Bias and MSE of predictions from each method are shown in Table 2. The OLS-BOOST algorithm had the smallest MSE (1·08) in the dairy cattle testing set followed by BL (1·10), and in the broiler data set (0·006) followed by NP-BOOST (also 0·006). BayesA had the poorest MSE (2·81) in the dairy cattle data set, and this was almost 2·6 times greater than the MSE obtained with OLS-BOOST. However, in the broiler data set, MSE was similar for all four methods, with a slight advantage for boosting. OLS-BOOST and BL produced the smallest bias in both dairy cattle (0·08 and 0·10, respectively) and broiler (−0·011 and −0·010, respectively) data. BayesA and NP-BOOST had the largest bias in the dairy cattle (1·26, 0·57) and broiler (−0·016, −0·018) data sets. Differences in bias between OLS-BOOST and BL in the dairy cattle data set have to be taken cautiously, as phenotype distributions in the training and testing data sets were normalized and centred, ignoring the genetic trend that, although small, may exist.

Table 2.

Bias and MSE of predicted responses in each testing set for L2-Boosting with OLS regression or NP regression as weak learners, BayesA and BL

1 Results not optimized due to large computing time per iteration.

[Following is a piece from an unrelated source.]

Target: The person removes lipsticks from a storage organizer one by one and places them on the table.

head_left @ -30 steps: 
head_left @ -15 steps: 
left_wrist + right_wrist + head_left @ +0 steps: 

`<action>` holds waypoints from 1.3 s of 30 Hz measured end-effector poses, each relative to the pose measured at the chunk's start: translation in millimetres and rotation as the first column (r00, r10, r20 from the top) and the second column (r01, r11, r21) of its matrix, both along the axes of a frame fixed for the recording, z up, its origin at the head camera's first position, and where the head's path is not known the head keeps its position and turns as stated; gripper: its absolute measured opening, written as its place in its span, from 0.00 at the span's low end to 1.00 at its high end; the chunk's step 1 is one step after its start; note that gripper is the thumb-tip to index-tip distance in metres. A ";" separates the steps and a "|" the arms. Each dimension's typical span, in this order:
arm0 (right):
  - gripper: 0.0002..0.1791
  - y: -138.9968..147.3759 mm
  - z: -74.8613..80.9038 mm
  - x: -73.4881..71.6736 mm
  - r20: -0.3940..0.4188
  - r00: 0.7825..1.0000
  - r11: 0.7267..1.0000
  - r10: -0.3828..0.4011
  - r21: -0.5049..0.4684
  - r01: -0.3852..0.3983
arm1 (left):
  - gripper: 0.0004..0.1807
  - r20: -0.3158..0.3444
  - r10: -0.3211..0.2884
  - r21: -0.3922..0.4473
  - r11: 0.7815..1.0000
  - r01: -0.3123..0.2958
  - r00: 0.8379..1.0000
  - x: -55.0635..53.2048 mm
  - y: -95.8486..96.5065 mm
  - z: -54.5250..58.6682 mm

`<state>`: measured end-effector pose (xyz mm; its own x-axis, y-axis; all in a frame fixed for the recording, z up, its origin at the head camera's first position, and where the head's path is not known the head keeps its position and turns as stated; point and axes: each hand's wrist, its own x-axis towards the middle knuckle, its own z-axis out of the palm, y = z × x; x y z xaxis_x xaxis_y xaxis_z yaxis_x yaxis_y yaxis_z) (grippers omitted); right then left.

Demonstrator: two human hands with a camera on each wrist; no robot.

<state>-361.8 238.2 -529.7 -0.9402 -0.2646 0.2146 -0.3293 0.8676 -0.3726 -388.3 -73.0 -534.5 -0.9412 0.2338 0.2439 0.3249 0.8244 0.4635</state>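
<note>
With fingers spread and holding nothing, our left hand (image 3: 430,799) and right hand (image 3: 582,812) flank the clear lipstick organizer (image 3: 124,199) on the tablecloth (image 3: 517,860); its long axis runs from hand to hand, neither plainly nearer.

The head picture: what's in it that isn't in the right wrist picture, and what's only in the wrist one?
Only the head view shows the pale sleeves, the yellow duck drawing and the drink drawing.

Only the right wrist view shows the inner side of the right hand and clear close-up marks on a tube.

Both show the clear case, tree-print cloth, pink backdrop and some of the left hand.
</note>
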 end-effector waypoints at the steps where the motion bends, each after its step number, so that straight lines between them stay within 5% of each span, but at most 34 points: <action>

The Bayesian regression methods estimated the slope of the regression of observed on predicted values at 0·71 and 1·34 in the dairy cattle data set (Fig. 4). Bayesian regression methods produced smaller slopes (0·36) in the broiler data set (Fig. 5). These results suggest better agreement between observed responses and their predictions obtained with L 2-Boosting. The BL and BayesA tended to underestimate the true progeny means in the broiler data, whereas OLS-BOOST overestimated them.

Fig. 4.

Relationship between 2008 progeny test PTA for productive lifetime (y) and 2003 genomic PTA (y_hat) in a testing set comprised 1398 Holstein bulls born from 1999 to 2002 using L 2-Boosting with OLS regression or NP regression as weak learners, and with BayesA and BL. Intercept and slope estimates from the linear regressions are given.

Fig. 5.

Relationship between observed average FCR, adjusted by environmental and mate effects, (y) and the genomic predicted FCR (y_hat) in a testing set comprised 61 broilers, which were progeny of 394 broilers in the training set using L 2-Boosting with OLS regression or NP regression as weak learners, and BayesA and BL. Intercept and slope estimates from the linear regressions are given.

Similar regression coefficients ranging between 0·71 and 0·86 have been found by other authors (VanRaden et al., Reference VanRaden, Van Tassell, Wiggans, Sonstegard, Schnabel, Taylor and Schenkel2009; Aguilar et al., Reference Aguilar, Misztal, Johnson, Legarra, Tsuruta and Lawlor2010) for overall conformation, working with a similar population but using different versions of the so-called ‘genomic BLUP’ (VanRaden, Reference VanRaden2008). Aguilar et al. (Reference Aguilar, Misztal, Johnson, Legarra, Tsuruta and Lawlor2010) obtained a regression of observed on predicted response of 0·86 using a single-step approach with phenotypes from several million animals. Results obtained with OLS-BOOST in this study were similar to those recently reported by the USDA for the same trait (the squared correlation was 0·31 and the slope of the regression was estimated at 1·08), but that study used a larger number of records and used daughter yield deviation as response variable, instead of the PTA values used here.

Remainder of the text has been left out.